**ASSIGNMENT**.
Write every record out again exactly, and keep images out of it.

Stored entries
============

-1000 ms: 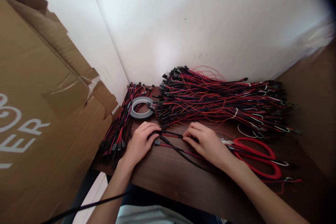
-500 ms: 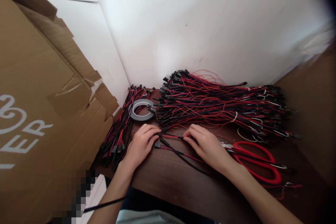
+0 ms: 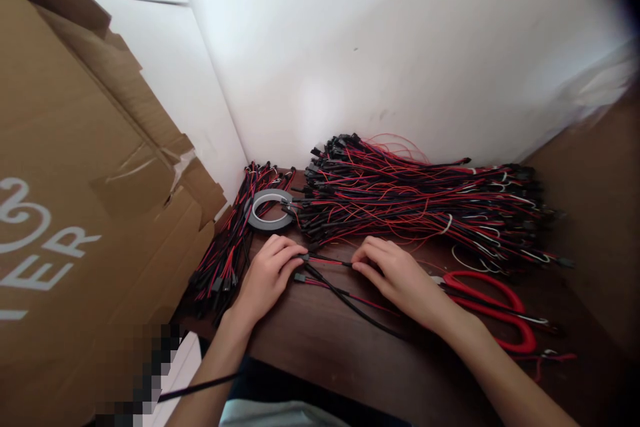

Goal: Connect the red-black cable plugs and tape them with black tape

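Between my two hands a thin red-and-black wire cable is stretched just above the table. My left hand pinches its black connector end, which shows at the fingertips. With thumb and fingers my right hand grips the cable at a dark sleeved section. Below it lies another red-and-black cable with a dark connector, crossed by a black cable that runs under my right forearm. Red-handled scissors lie to the right of my right hand, their blades mostly hidden behind it.
A large heap of bundled wire cables lies along the back wall. A smaller bundle and a roll of grey tape are at the left. A cardboard box rises on the left; brown board bounds the right.
My right hand has shifted slightly right along the cable, and the left hand has barely moved. The black cable below appears to have shifted slightly.
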Demonstrator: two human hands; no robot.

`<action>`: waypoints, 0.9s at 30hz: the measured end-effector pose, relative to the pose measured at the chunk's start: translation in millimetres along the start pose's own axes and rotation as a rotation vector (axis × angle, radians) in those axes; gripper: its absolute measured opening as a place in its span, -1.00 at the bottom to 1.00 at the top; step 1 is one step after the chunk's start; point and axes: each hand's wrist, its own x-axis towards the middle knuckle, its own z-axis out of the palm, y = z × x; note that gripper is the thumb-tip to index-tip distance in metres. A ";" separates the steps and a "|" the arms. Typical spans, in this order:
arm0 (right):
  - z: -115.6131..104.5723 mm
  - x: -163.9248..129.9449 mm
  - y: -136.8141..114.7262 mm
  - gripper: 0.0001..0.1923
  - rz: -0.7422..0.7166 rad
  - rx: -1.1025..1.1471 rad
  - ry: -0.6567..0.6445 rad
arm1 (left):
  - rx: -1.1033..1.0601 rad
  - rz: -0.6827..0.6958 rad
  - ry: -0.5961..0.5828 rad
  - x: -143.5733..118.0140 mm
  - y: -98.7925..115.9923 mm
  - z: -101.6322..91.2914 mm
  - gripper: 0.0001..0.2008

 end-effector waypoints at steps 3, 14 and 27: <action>-6.5 -1.0 0.1 -0.88 0.001 0.057 -0.052 | -0.031 0.025 -0.009 -0.1 4.3 -2.4 -0.84; -10.5 -6.5 -5.2 -0.87 -0.006 0.081 -0.184 | 0.003 0.055 -0.107 -4.4 14.4 -9.5 -0.91; -8.1 -6.1 -17.6 -0.89 -0.048 0.031 -0.166 | 0.007 0.076 -0.157 -12.1 5.6 -9.9 -0.87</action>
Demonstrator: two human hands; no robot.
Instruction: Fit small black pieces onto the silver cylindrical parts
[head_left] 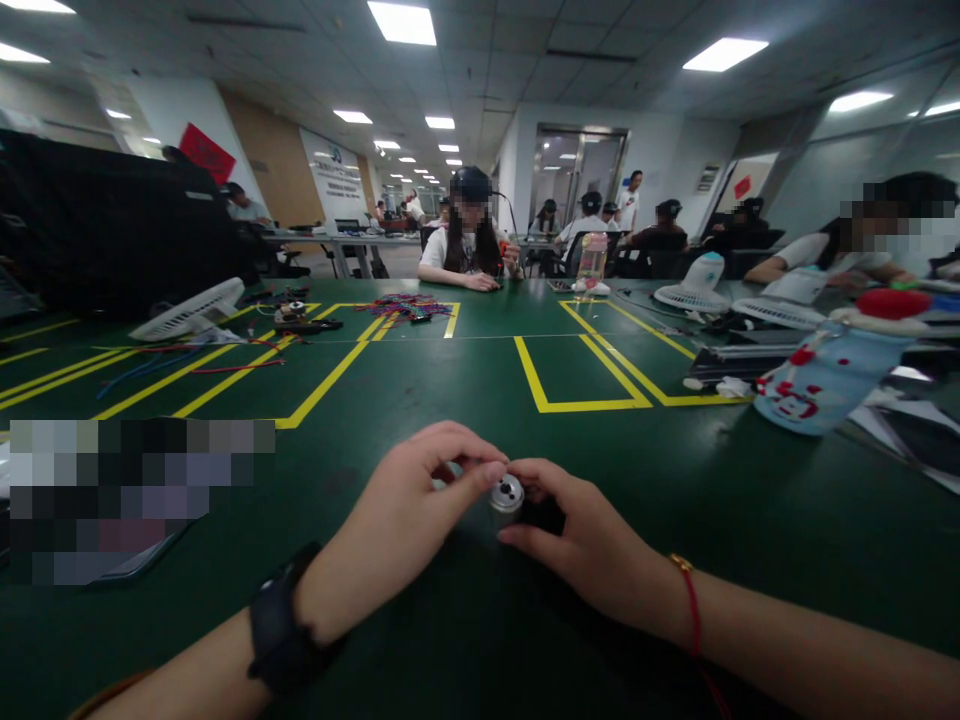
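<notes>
Toward the near edge of the tabletop [420,370], the right hand [574,515] grasps a small metal cylinder [507,503], base lost in shadow; whether the left hand [427,480] pinches its rim, I cannot tell.

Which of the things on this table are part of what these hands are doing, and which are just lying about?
In hand, it seems:
small silver cylinder, between the two hands
left hand and right hand, both at it

Apparently just lying about:
blue bottle, on the right
white fan, on the left
tangled wires, farther back
</notes>
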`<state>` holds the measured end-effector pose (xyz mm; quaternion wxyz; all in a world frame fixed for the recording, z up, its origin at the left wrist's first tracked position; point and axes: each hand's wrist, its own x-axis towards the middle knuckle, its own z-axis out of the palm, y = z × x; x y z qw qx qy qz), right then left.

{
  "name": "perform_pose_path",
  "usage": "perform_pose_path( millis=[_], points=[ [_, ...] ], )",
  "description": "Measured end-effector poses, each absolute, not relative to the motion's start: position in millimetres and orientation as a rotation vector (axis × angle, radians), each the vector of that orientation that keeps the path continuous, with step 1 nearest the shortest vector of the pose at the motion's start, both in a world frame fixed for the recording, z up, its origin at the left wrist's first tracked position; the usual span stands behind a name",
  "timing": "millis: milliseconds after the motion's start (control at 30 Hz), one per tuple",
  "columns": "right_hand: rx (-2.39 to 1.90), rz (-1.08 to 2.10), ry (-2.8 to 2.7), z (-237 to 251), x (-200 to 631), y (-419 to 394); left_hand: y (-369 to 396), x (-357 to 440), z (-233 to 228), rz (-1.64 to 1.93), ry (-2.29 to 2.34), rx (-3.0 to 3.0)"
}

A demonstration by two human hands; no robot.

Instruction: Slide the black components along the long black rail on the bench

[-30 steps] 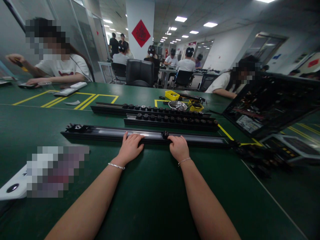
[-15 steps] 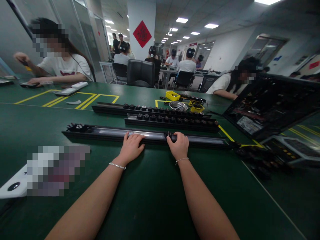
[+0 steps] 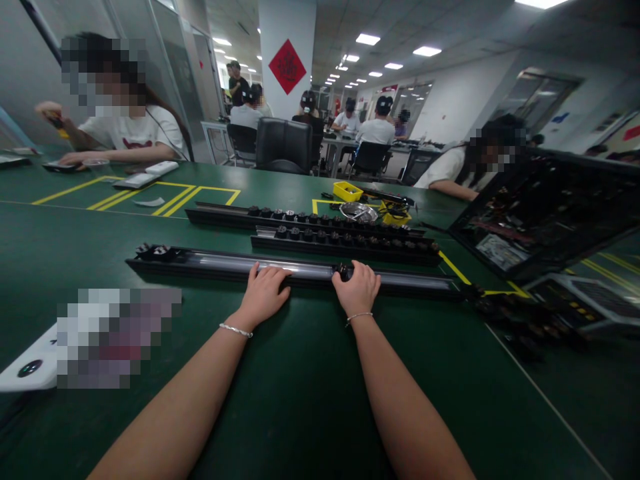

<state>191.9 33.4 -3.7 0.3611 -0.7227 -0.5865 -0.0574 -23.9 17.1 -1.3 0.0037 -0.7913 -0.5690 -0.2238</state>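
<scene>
A long black metal channel [image 3: 230, 265] with a shiny inner face lies across the table in front of me. My left hand [image 3: 265, 288] holds it near the middle, fingers over the top and thumb on the near side. To its right, my right hand [image 3: 357, 287] grips a small black module [image 3: 341, 271] seated in the channel, partly hidden by the fingers. Two similar modules [image 3: 154, 252] sit at the channel's left end. Behind it are a shorter channel [image 3: 345, 245] and a longer channel [image 3: 220, 213], both carrying rows of round black modules.
A yellow bin [image 3: 347, 192] and a metal bowl [image 3: 359, 213] stand behind the channels. Loose black parts [image 3: 530, 320] lie at right, by a large dark open case [image 3: 550, 213]. A white device [image 3: 33, 367] is at left. Co-workers sit across the table.
My right hand and the module have shifted very slightly right in view, as has the whole scene. The left hand keeps its place on the channel.
</scene>
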Motion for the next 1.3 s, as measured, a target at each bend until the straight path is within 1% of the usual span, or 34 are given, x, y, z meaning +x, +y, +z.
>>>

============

**WRITTEN REPLY**.
-1000 ms: 
-500 ms: 
+0 ms: 

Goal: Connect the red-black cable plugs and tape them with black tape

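Between my two hands a thin red-and-black wire cable is stretched just above the table. My left hand pinches its black connector end, which shows at the fingertips. With thumb and fingers my right hand grips the cable at a dark sleeved section. Below it lies another red-and-black cable with a dark connector, crossed by a black cable that runs under my right forearm. Red-handled scissors lie to the right of my right hand, their blades mostly hidden behind it.
A large heap of bundled wire cables lies along the back wall. A smaller bundle and a roll of grey tape are at the left. A cardboard box rises on the left; brown board bounds the right.
My right hand has shifted slightly right along the cable, and the left hand has barely moved. The black cable below appears to have shifted slightly.
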Demonstrator: two human hands; no robot.

`<action>`: waypoints, 0.9s at 30hz: the measured end-effector pose, relative to the pose measured at the chunk's start: translation in millimetres along the start pose's own axes and rotation as a rotation vector (axis × angle, radians) in those axes; gripper: its absolute measured opening as a place in its span, -1.00 at the bottom to 1.00 at the top; step 1 is one step after the chunk's start; point and axes: each hand's wrist, its own x-axis towards the middle knuckle, its own z-axis out of the palm, y = z × x; note that gripper is the thumb-tip to index-tip distance in metres. A ";" separates the steps and a "|" the arms. Typical spans, in this order:
arm0 (right):
  - z: -115.6131..104.5723 mm
  - x: -163.9248..129.9449 mm
  - y: -136.8141..114.7262 mm
  - gripper: 0.0001..0.1923
  - rz: -0.7422..0.7166 rad
  - rx: -1.1025..1.1471 rad
  - ry: -0.6567..0.6445 rad
arm1 (left):
  - rx: -1.1033..1.0601 rad
  - rz: -0.6827..0.6958 rad
  - ry: -0.5961..0.5828 rad
  - x: -143.5733..118.0140 mm
  - y: -98.7925..115.9923 mm
  - z: -101.6322..91.2914 mm
  - gripper: 0.0001..0.2008

 end-effector waypoints at steps 3, 14 and 27: <action>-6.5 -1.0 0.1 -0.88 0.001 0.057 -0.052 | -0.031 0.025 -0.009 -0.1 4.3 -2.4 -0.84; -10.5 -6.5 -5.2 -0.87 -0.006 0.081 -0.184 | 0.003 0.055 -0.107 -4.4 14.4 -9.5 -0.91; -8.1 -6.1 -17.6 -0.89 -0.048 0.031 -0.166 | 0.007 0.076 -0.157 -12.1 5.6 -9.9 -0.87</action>
Demonstrator: two human hands; no robot.
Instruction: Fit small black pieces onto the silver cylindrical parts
[head_left] 
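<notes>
Toward the near edge of the tabletop [420,370], the right hand [574,515] grasps a small metal cylinder [507,503], base lost in shadow; whether the left hand [427,480] pinches its rim, I cannot tell.

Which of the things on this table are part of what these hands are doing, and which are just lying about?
In hand, it seems:
small silver cylinder, between the two hands
left hand and right hand, both at it

Apparently just lying about:
blue bottle, on the right
white fan, on the left
tangled wires, farther back
</notes>
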`<state>` holds the measured end-effector pose (xyz mm; quaternion wxyz; all in a world frame fixed for the recording, z up, its origin at the left wrist's first tracked position; point and axes: each hand's wrist, its own x-axis towards the middle knuckle, its own z-axis out of the palm, y = z × x; x y z qw qx qy qz), right then left.

{
  "name": "perform_pose_path",
  "usage": "perform_pose_path( millis=[_], points=[ [_, ...] ], )",
  "description": "Measured end-effector poses, each absolute, not relative to the motion's start: position in millimetres and orientation as a rotation vector (axis × angle, radians), each the vector of that orientation that keeps the path continuous, with step 1 nearest the shortest vector of the pose at the motion's start, both in a world frame fixed for the recording, z up, its origin at the left wrist's first tracked position; the usual span stands behind a name",
  "timing": "millis: milliseconds after the motion's start (control at 30 Hz), one per tuple",
  "columns": "right_hand: rx (-2.39 to 1.90), rz (-1.08 to 2.10), ry (-2.8 to 2.7), z (-237 to 251), x (-200 to 631), y (-419 to 394); left_hand: y (-369 to 396), x (-357 to 440), z (-233 to 228), rz (-1.64 to 1.93), ry (-2.29 to 2.34), rx (-3.0 to 3.0)"
}

A demonstration by two human hands; no robot.

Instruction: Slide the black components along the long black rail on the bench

[-30 steps] 
[-15 steps] 
[+0 steps] 

<state>191.9 33.4 -3.7 0.3611 -0.7227 -0.5865 -0.0574 -23.9 17.1 -1.3 0.0037 -0.7913 -0.5690 -0.2238</state>
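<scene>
A long black metal channel [image 3: 230, 265] with a shiny inner face lies across the table in front of me. My left hand [image 3: 265, 288] holds it near the middle, fingers over the top and thumb on the near side. To its right, my right hand [image 3: 357, 287] grips a small black module [image 3: 341, 271] seated in the channel, partly hidden by the fingers. Two similar modules [image 3: 154, 252] sit at the channel's left end. Behind it are a shorter channel [image 3: 345, 245] and a longer channel [image 3: 220, 213], both carrying rows of round black modules.
A yellow bin [image 3: 347, 192] and a metal bowl [image 3: 359, 213] stand behind the channels. Loose black parts [image 3: 530, 320] lie at right, by a large dark open case [image 3: 550, 213]. A white device [image 3: 33, 367] is at left. Co-workers sit across the table.
My right hand and the module have shifted very slightly right in view, as has the whole scene. The left hand keeps its place on the channel.
</scene>
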Motion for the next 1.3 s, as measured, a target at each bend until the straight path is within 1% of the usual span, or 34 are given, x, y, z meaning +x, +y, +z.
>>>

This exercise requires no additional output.